Alors que l’Australie prévoit une croissance, l’industrie californienne des amandes est peu susceptible de croître de façon notable, affirme Dan Sumner, directeur du UC Agricultural Issues Lab à Davis. La rareté de l’eau et les réglementations environnementales maintiendront la production à un niveau bas, limitant la pratique récente des cultivateurs d’étendre les plantations sur des terres marginales, a-t-il déclaré dans un courriel.
« À mesure que la demande mondiale croît avec l’augmentation des revenus, notamment en Asie, il y a encore de la place pour l’Australie », a déclaré Sumner. « Selon ma compréhension, y compris des visites dans la région du Murray River, dans l’État de Victoria, l’Australie est aussi proche de son pic.

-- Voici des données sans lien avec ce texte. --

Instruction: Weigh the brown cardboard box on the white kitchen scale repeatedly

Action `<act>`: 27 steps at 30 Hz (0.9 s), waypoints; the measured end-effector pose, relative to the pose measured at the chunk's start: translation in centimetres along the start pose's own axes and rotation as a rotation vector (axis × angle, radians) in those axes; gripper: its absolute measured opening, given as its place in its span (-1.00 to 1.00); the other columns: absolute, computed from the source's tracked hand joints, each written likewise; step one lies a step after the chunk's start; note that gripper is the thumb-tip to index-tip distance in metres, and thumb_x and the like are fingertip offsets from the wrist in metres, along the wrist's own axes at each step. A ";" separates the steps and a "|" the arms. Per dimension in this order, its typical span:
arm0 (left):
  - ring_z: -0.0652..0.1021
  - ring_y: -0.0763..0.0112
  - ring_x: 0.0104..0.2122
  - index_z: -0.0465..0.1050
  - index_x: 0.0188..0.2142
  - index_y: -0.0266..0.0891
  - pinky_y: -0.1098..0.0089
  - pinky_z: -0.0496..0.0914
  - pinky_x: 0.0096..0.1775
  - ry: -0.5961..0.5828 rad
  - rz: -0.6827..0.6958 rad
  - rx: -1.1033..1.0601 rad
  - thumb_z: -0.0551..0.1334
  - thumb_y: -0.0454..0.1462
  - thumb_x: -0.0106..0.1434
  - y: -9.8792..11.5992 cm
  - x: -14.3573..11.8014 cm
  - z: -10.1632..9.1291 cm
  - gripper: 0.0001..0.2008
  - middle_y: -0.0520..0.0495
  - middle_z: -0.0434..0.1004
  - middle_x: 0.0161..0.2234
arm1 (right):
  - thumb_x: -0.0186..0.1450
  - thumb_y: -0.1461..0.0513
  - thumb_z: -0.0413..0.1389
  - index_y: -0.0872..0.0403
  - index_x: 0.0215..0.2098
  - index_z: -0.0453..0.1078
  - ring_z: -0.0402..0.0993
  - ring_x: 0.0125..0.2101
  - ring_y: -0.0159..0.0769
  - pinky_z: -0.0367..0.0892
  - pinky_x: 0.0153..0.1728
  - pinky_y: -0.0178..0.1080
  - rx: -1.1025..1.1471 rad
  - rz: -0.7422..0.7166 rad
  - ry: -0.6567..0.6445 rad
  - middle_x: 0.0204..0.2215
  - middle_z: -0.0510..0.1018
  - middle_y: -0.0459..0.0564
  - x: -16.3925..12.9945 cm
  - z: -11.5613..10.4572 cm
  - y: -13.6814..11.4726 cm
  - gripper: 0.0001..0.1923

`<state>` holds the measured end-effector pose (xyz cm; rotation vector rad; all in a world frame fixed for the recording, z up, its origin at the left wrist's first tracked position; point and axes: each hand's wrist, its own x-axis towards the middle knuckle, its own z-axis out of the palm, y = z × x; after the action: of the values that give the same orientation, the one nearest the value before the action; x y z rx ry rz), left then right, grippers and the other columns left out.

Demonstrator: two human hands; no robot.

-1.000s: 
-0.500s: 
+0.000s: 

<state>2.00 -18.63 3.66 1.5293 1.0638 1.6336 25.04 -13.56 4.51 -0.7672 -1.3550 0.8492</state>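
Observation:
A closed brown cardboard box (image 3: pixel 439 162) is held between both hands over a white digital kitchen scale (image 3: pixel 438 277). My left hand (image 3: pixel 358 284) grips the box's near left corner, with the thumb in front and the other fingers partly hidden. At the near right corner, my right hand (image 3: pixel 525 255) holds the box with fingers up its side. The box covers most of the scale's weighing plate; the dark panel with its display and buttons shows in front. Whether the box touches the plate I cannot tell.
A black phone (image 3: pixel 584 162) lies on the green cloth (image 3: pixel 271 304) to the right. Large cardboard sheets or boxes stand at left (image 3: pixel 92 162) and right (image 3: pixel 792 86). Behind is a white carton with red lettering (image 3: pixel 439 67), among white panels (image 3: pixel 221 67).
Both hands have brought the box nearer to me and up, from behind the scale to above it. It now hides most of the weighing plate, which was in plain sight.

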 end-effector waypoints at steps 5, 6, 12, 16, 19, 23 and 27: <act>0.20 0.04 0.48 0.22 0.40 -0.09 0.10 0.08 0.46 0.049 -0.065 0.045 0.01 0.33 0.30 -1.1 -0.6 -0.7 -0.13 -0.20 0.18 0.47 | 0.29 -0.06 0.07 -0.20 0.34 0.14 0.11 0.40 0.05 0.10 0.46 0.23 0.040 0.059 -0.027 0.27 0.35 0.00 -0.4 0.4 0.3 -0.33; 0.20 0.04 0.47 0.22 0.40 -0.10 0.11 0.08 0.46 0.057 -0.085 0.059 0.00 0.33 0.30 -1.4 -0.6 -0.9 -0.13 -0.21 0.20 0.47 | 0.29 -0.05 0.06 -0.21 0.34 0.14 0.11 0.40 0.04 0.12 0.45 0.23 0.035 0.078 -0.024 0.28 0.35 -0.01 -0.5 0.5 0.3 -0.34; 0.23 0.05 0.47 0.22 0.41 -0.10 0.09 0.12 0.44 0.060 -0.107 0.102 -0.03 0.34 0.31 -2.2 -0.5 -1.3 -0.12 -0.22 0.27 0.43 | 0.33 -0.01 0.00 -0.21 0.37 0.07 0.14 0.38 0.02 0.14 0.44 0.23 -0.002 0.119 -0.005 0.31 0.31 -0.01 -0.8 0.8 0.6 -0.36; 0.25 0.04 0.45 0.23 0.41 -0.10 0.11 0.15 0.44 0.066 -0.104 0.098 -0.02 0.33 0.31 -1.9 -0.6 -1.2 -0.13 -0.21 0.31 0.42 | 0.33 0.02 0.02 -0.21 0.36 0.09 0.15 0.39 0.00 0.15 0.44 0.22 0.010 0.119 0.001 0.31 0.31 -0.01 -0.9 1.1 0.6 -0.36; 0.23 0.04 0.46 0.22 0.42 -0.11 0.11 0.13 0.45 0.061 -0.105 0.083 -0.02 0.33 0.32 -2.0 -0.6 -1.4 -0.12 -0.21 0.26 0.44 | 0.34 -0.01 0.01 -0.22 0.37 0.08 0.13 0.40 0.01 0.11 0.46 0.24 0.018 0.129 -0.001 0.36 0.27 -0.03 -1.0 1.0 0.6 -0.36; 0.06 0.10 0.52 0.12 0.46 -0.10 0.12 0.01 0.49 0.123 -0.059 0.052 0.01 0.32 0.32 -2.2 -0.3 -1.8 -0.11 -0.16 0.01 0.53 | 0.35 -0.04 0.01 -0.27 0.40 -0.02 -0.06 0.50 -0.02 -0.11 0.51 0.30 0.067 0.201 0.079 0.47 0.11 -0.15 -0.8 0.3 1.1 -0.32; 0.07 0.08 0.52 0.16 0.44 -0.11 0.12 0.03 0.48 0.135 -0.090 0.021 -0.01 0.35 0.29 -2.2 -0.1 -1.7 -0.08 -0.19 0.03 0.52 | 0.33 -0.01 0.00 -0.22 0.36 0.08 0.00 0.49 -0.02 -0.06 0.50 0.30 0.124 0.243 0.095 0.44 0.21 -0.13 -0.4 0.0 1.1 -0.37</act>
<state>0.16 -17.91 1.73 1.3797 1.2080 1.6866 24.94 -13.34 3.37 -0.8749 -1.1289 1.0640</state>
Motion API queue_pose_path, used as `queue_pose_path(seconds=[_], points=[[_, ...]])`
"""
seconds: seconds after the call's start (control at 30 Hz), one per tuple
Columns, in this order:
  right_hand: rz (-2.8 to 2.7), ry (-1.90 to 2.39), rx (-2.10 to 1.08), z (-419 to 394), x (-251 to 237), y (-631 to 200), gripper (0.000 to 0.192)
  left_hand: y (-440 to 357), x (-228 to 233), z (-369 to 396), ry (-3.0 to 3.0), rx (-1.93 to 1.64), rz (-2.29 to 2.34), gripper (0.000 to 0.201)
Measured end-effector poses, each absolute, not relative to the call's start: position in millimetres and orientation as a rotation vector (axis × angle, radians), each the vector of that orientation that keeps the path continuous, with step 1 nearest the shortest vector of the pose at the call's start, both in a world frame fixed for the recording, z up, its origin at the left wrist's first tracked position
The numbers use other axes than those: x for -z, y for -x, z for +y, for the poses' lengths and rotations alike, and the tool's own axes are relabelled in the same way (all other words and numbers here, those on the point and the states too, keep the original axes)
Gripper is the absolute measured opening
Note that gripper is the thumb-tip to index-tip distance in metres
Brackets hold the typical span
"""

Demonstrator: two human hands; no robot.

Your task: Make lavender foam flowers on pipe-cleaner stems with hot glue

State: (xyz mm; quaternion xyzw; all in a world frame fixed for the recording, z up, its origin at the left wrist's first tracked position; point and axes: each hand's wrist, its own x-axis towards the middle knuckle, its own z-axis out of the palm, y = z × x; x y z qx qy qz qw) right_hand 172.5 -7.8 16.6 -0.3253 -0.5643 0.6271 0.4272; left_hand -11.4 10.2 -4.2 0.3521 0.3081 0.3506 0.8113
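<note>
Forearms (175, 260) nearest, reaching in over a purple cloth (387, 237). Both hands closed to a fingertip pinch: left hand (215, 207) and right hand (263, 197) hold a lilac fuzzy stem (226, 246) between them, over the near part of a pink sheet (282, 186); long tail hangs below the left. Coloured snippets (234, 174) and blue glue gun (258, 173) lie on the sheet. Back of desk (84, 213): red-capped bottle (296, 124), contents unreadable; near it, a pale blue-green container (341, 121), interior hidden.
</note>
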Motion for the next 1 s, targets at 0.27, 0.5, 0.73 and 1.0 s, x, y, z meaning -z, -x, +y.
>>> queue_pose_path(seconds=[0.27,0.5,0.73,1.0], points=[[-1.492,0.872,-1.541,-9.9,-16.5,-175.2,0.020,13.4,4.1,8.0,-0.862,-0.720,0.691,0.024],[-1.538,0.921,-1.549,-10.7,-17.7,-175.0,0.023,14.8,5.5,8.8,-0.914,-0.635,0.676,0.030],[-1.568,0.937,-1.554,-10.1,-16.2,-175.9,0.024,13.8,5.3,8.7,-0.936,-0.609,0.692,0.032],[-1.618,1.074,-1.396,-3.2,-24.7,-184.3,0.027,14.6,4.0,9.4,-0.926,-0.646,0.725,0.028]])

D’autres producteurs comme l’Espagne et la Turquie rencontrent aussi des complications liées à l’eau et à d’autres défis », a-t-il ajouté.
« En bref : l’Australie ne constitue pas une menace réelle, mais les coûts croissants en Californie le sont », a déclaré Sumner.
Friedmann attribue largement la perte de parts de marché de la Californie à des inefficacités dans les ports de Los Angeles et Long Beach, où les syndicats ont fait pression pour restreindre l’utilisation de la technologie automatisée afin de protéger les emplois. Sumner ne pense pas que le transport soit un problème majeur.
« Peut-être que les amandes australiennes pourraient être expédiées un peu moins cher vers l’Indonésie ou l’Inde, mais les distances maritimes restent très peu coûteuses pour un gros lot de conteneurs d’amandes », a-t-il déclaré.